How to complete this task:
Character for character, write out the data below.

== Source data

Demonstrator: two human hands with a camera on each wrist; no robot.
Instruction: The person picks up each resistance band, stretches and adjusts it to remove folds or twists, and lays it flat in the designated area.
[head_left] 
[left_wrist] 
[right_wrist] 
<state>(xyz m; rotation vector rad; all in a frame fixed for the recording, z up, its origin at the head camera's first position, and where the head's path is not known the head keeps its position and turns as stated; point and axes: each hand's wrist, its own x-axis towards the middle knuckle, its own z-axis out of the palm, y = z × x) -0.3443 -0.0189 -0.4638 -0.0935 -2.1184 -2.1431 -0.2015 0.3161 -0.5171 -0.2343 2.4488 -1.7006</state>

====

Solution to the problem:
Demonstrator: two human hands with a camera on each wrist; no robot.
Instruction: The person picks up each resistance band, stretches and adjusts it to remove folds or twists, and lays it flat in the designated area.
[head_left] 
[left_wrist] 
[right_wrist] 
<state>(xyz m; rotation vector rad; all in a frame fixed for the recording, z up, its origin at the head camera's first position, and where the head's path is not known the head keeps its position and turns as stated; point and axes: each hand's wrist, its own x-axis towards the middle knuckle, its own z-axis out of the palm, y = z × x) -0.3443 -0.0189 -0.4638 -0.0935 -2.1184 -2.1431 -0.2015 0.3161 -0.5171 -0.2343 2.4488 -1.7006</state>

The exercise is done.